Dandadan 2nd Season – 07

Dandadan definitely has the cool factor thing down. The manga, and the anime managed to maintain it (which is harder than it seems). Maybe even enhance it, in the way an anime can. There’s no question this series has a real swagger to it, but it’s also peopled by total dorks and that does a lot to make it more approachable. It doesn’t vary its pace as often as I would like, and as such especially in manga form can be a pretty exhausting experience. But when it does slow down, it usually does so very well indeed.

You gotta love Momo and Okarun. I wish their relationship got even more time than it does, but it sure makes the most of what it gets. The whole maid cafe sequence is delightful, as Okarun is so hopelessly at sea with the whole experience and Momo tries to find a rock to crawl under. Indeed, with friends like hers, who needs enemies? Okarun offering to stay until her shift is over was just the sweetest thing, honestly. And then he winds up waiting for her in the cold after she (understandably) refuses his offer. And the whole Chopin thing was one of those anime level-ups I was talking about. Use the tools the medium puts at your disposal.

That said, the Jiji problem isn’t gonna solve itself. Jiji is making progress under Seiko and Manjiro’s tutelage, no question about it. He reaches the point where he can contain Evil Eye – barely – when Seiko spills a drop of soy sauce on him as a test. He’s a spiritual prodigy, she says, and those can do remarkable things. But one drop of room temperature fermented soybean paste is hardly the toughest test. As Aira soon shows, when she carelessly spills half her boba tea on him.
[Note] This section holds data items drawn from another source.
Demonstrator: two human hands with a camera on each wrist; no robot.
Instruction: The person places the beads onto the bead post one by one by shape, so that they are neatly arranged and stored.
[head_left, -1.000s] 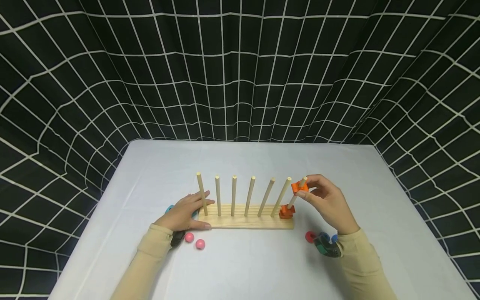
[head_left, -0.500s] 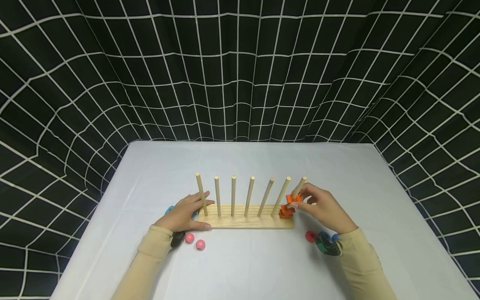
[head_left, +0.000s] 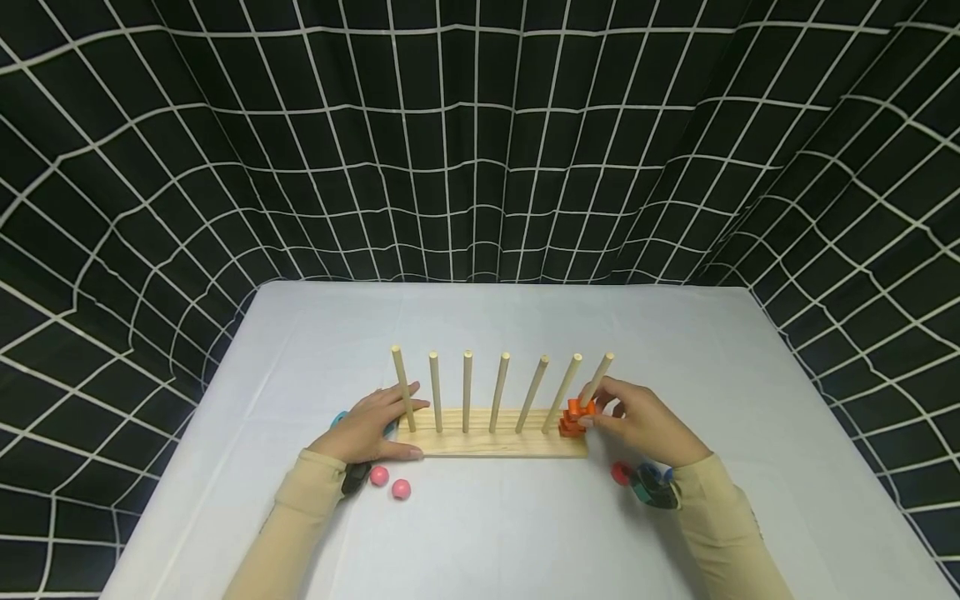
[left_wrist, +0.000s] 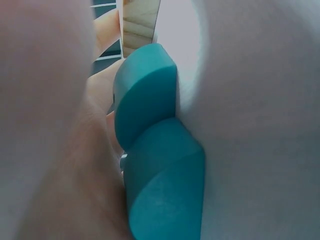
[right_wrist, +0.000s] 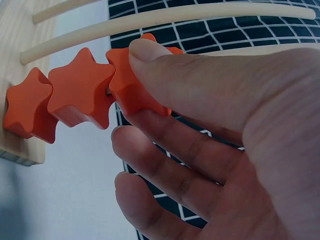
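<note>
A wooden peg board (head_left: 480, 446) with a row of upright dowels lies on the table. My left hand (head_left: 367, 425) holds its left end, thumb along the front edge and fingers at the back. Two teal rounded blocks (left_wrist: 167, 170) sit close to that palm. My right hand (head_left: 637, 417) pinches an orange star block (right_wrist: 122, 80) between thumb and fingers, around the rightmost dowel (head_left: 597, 379). Below it on that dowel are two more orange stars, a middle star (right_wrist: 80, 87) and a bottom star (right_wrist: 30, 102) against the board. The pinched star appears to touch the middle one.
Two pink beads (head_left: 390, 482) lie in front of my left wrist. A red piece (head_left: 621, 473) and blue pieces (head_left: 656, 472) lie by my right wrist, partly hidden by the wrist camera. Black cloth with a white grid (head_left: 480, 167) surrounds the white table (head_left: 480, 533).
My right hand has brought the orange star down the rightmost dowel, from near its top to the stars below. The left hand and board have stayed put.
</note>
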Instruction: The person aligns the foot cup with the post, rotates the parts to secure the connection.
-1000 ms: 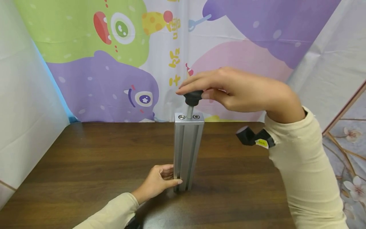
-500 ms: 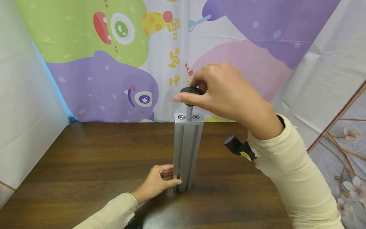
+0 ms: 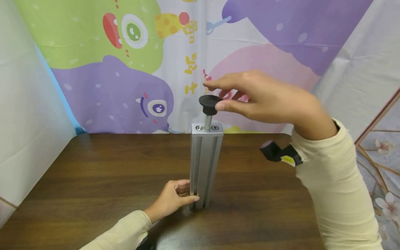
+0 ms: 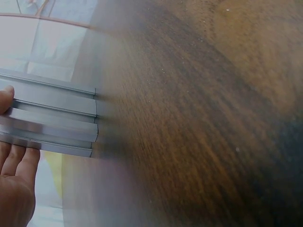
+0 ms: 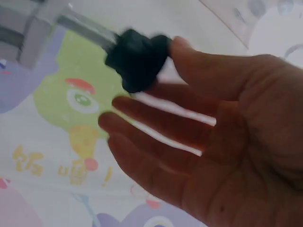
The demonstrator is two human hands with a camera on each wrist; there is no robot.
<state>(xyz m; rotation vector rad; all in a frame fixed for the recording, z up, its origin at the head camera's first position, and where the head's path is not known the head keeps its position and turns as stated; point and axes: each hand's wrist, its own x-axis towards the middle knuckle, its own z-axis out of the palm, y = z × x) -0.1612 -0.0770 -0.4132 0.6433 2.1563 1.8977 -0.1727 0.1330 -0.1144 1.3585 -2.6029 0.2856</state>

This is a pretty disturbing development. In the first place, Evil Eye manages to erect a spiritual barrier immediately on his release, which prevents anyone from splashing hot water on him. He then proceeds to target Momo, and half rips her sweater off in the process (and that sort of thing happens just a bit too often with her). It’s only because she’s already taken and reserved a swig of hot water (she and Ken had just come in from the cold, not that the wrecked house is much warmer) that disaster is averted. But the takeaway is painfully clear.

This situation is tough on everybody. Seiko knows she’s putting everything at risk by trying to honor Jiji’s wishes. Manjiro practically scolds her for it. But Seiko always wants to do right by the kids, to let them be idealistic and ambitious. And her deep affection for Jiji is plain to see. As for Okarun, he’s somewhat rough with Jiji after it’s all over. And then with himself, for not being able to do enough to protect Momo. He seeks out Peeny Weeny to become his master in teaching the mantis punch, but the alien refuses on the grounds that violence is wrong. That leaves Ken to try and mine wisdom from Hajime no Ippo (which to be fair is the basis for Mr. Mantis Shrimp’s fighting style).

But of course this is tougher on Jiji than anyone else. He has no semblance of a normal life at this point, for starters. But he’s more consumed with the reality of what everyone else is sacrificing – and risking – for him. You can tell Jiji all day long that this isn’t his fault (he didn’t spill that bubble tea on himself). But he’s making what, depending on how you look at it, is a very selfish request. The adults have the power to put an end to all this – to give his (and everyone else’s) life back, and he’s preventing it from happening.

In the end it’s Turbo Granny who takes Okarun under her paw, on the grounds that he’s shaming her powers by being so weak. She takes him to school, literally (and Aira sneaks along). To the music room, where she uses a piano to very artfully demonstrate just how much weaker he is in battle than Evil Eye. And even Acrobatic Silky, who makes her first appearance in a good while. It’s all about rhythm – and his two attacks per beat just can’t keep up. But as any Japanese kid knows, the music room is a scary place at night – it has one of the seven school mysteries, after all. And if it’s an urban legend or famous folklore, you can bet your sweet bippy that in Dandadan, it’s the real deal.